What is expected
The expected answer is the data below, printed verbatim without its pictures.

Data
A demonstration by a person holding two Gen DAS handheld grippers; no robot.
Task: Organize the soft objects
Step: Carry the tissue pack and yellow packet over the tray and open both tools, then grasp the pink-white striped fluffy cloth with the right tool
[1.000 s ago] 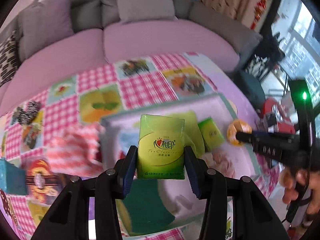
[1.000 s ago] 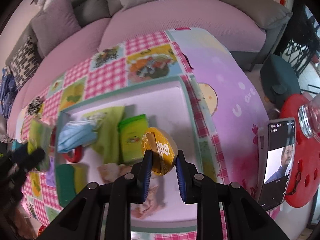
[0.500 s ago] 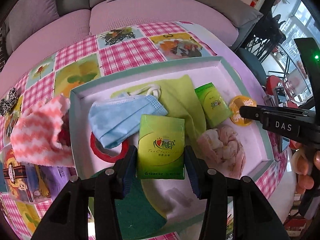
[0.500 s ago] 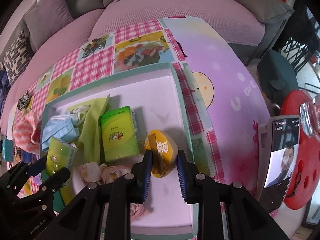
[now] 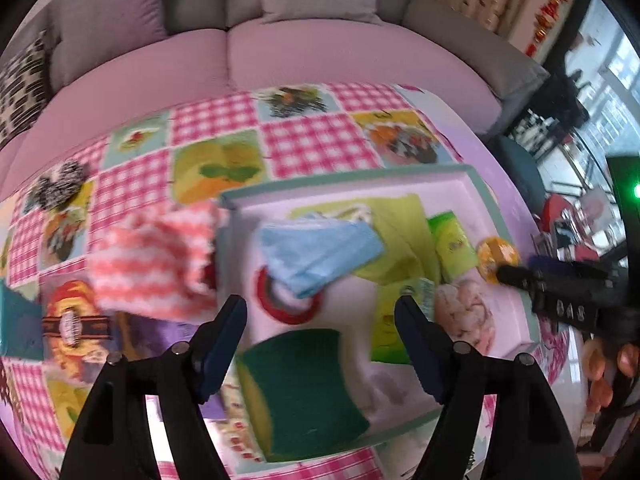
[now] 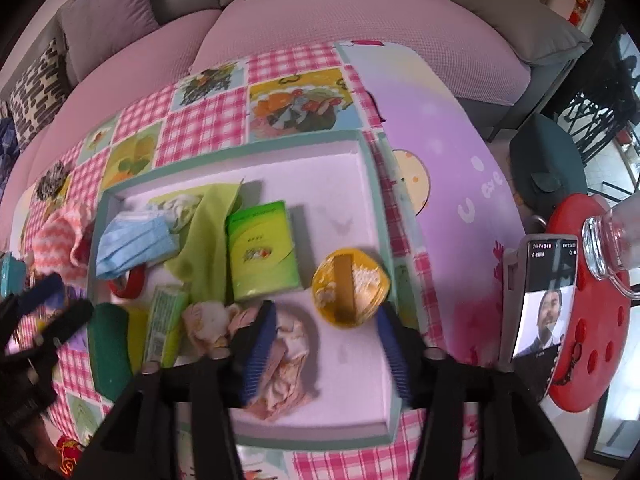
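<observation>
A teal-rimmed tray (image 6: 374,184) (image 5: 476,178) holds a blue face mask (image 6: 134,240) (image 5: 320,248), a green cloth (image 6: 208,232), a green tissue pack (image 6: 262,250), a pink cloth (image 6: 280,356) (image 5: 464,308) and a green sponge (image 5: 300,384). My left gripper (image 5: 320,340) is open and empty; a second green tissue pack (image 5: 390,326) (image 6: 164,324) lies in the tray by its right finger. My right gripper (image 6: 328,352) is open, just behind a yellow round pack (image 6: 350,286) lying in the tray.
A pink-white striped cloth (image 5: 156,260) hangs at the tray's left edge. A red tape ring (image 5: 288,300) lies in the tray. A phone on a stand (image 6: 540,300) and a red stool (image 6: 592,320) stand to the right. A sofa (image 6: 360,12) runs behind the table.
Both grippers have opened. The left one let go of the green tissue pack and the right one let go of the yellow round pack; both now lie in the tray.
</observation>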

Reply to the exercise
A demonstration by a person holding two Gen DAS handheld grippers; no robot.
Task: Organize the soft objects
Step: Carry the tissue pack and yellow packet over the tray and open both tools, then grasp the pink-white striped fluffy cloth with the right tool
[1.000 s ago] 
[1.000 s ago] 
[0.500 s ago] 
[0.500 s ago] 
[now] 
[now] 
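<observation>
A teal-rimmed tray (image 6: 374,184) (image 5: 476,178) holds a blue face mask (image 6: 134,240) (image 5: 320,248), a green cloth (image 6: 208,232), a green tissue pack (image 6: 262,250), a pink cloth (image 6: 280,356) (image 5: 464,308) and a green sponge (image 5: 300,384). My left gripper (image 5: 320,340) is open and empty; a second green tissue pack (image 5: 390,326) (image 6: 164,324) lies in the tray by its right finger. My right gripper (image 6: 328,352) is open, just behind a yellow round pack (image 6: 350,286) lying in the tray.
A pink-white striped cloth (image 5: 156,260) hangs at the tray's left edge. A red tape ring (image 5: 288,300) lies in the tray. A phone on a stand (image 6: 540,300) and a red stool (image 6: 592,320) stand to the right. A sofa (image 6: 360,12) runs behind the table.
Both grippers have opened. The left one let go of the green tissue pack and the right one let go of the yellow round pack; both now lie in the tray.
</observation>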

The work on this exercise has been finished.